NEW YORK- Nurture edges out nature in determining a person’s IQ, according a new study that also finds a surprisingly important role for prenatal development in shaping human intelligence.

In an analysis combining more than 200 earlier studies, statisticians conclude that genes account for 48 percent of the factors that determine IQ.

That’s less than most psychologists would estimate, said study author Bernie Devlin, and far enough below the figure cited by the controversial 1994 book “The Bell Curve” to undercut its authors’ main conclusions. “That number is way too small for their arguments to be of any great consequence,” said Devlin, a professor of psychiatry at the University of Pittsburgh School of Medicine.

His study, conducted with Michael Daniels and Kathryn Roeder of Pittsburgh’s Carnegie Melton University, also found that conditions during prenatal development significantly affect a person’s intelligence.

That suggests that inadequate prenatal care may explain why poorer people and
blacks generally score lower on IQ tests.

“Our study gives credence to that idea, and that, in fact is something that people
should be concerned about,” Devlin said. “Poor prenatal care may have a negative impact on IQ.”

He and his colleagues report their findings in today’s issue of the journal Nature.
The statisticians combined the results of 212 earlier studies that compared the IQs of twins, siblings or parents and their children.

Then they constructed a set of statistical models, or predictions, to determine which one best fit the accumulated data.

The best-fitting model was one that included genetic effects, environmental effects such as being raised in the same or different households and prenatal conditions.

Many of the 212 earlier studies had found a strong genetic component to
intelligence by showing that identical twins raised apart have remarkably similar IQs.

But the new study weakens that conclusion somewhat by showing that fraternal twins - who are different genetically - also have more similar IQs than siblings.

The mere fact that they occupy the same womb at the same time accounts for 20
percent of the similarity between twins, decreasing the relative significance of genes.

Even for siblings who aren’t twins, being carried by the same mother at different
times explains 5 percent of the similarity in IQ.

“The implication would be that the in-utero environment has a profound effect on IQ
in the general population,” said University of Minnesota psychologist Matt McGue.

“It will stimulate people to think about prenatal factors in a way they hadn’t before.”

It is already well known that drinking or smoking during pregnancy can cause decreased IQ in children, and that exposure to lead in the womb can also lead to lower intelligence.There may be other prenatal factors that are important as well, Devlin said.

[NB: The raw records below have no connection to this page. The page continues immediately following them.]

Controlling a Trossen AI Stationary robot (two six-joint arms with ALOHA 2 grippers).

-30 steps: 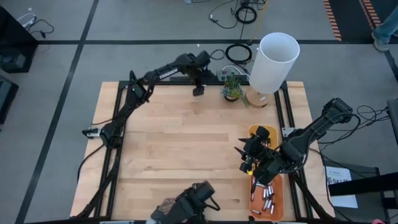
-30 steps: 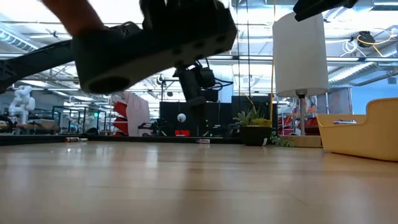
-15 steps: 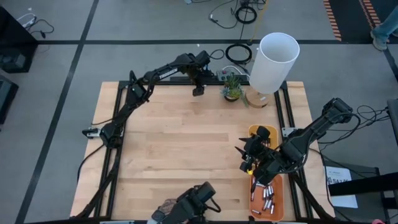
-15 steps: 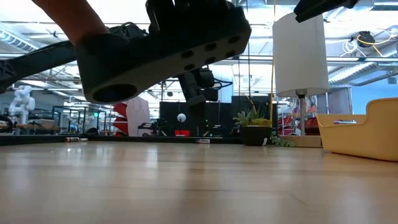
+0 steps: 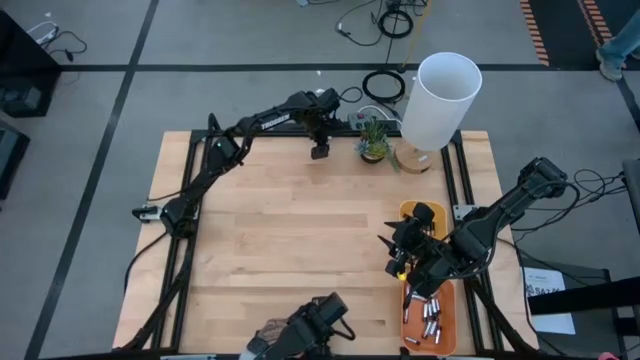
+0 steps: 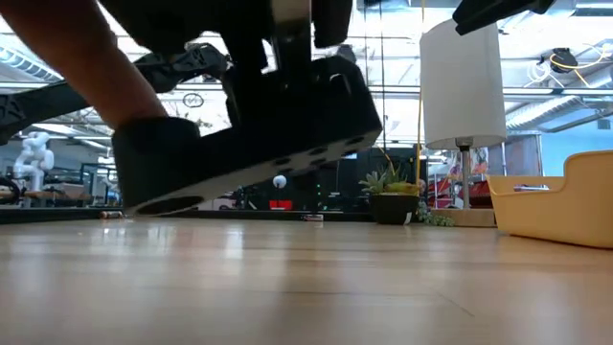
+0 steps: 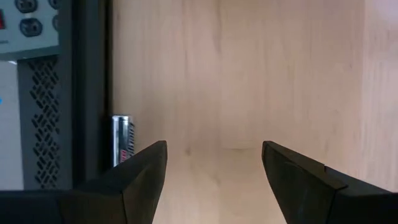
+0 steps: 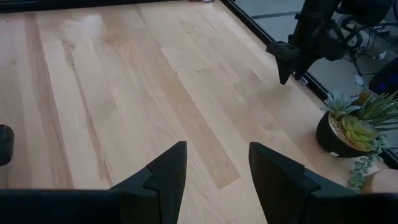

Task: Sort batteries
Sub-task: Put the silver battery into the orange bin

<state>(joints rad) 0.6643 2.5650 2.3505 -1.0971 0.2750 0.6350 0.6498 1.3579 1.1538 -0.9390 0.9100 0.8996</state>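
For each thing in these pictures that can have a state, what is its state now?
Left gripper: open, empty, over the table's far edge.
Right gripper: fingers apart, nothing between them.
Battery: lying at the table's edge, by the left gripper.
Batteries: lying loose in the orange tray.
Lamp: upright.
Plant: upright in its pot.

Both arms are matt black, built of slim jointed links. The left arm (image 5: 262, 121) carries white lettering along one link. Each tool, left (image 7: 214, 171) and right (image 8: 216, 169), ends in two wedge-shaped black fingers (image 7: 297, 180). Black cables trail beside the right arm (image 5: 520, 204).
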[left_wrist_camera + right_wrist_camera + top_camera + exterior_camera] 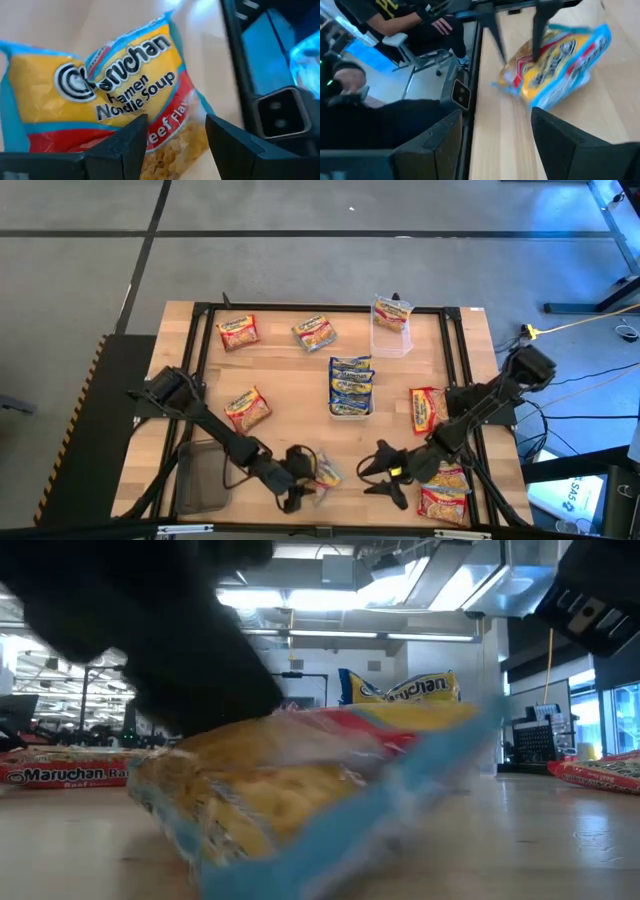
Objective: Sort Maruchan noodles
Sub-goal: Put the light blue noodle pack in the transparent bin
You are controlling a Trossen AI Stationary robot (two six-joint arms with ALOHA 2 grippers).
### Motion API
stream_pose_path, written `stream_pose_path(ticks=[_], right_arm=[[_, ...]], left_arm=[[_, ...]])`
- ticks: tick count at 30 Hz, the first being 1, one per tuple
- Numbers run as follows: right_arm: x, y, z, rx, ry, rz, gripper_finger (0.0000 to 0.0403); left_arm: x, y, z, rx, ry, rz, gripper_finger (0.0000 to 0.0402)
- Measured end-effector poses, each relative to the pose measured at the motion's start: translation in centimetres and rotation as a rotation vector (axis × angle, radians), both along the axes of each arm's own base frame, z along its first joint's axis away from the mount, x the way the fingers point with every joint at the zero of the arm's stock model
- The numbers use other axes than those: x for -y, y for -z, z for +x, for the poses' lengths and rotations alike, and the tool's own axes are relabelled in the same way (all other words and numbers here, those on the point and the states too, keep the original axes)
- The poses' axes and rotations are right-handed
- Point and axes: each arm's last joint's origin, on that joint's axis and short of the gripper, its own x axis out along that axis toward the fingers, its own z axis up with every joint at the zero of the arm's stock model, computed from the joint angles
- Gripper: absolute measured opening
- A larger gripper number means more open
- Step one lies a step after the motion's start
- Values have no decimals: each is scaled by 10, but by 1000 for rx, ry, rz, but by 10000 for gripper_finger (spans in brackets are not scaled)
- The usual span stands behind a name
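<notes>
The pale wooden surface (300,370) carries yellow plastic Maruchan noodle packets scattered around a white tray (351,412) stacked with blue-bordered ones. Near the front edge, below that tray, my left hand (298,480) holds its fingers (122,145) spread at the end of a blue-bordered yellow beef-flavour packet (110,90), which sits tilted on the wood. My right hand (385,475) waits open just beyond that packet, facing it. A clear plastic tub (392,330) stands behind the tray.
</notes>
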Motion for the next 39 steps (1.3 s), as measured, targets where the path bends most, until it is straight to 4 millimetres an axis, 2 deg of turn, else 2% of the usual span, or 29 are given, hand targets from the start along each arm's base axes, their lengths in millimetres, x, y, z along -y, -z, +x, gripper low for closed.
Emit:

McGue said the study casts doubt on the main hypothesis of “The Bell Curve.”

The book, by the late Harvard University professor Richard Herrnstein and political
analyst Charles Murray, argues that the continued intermarriage of highly intelligent, well-educated people will lead to the development of a two-tiered American society -
one rich and smart, the other poor and dumb.

But that can’t come to pass, Devlin and his colleagues argue, because intelligence depends too little on genes.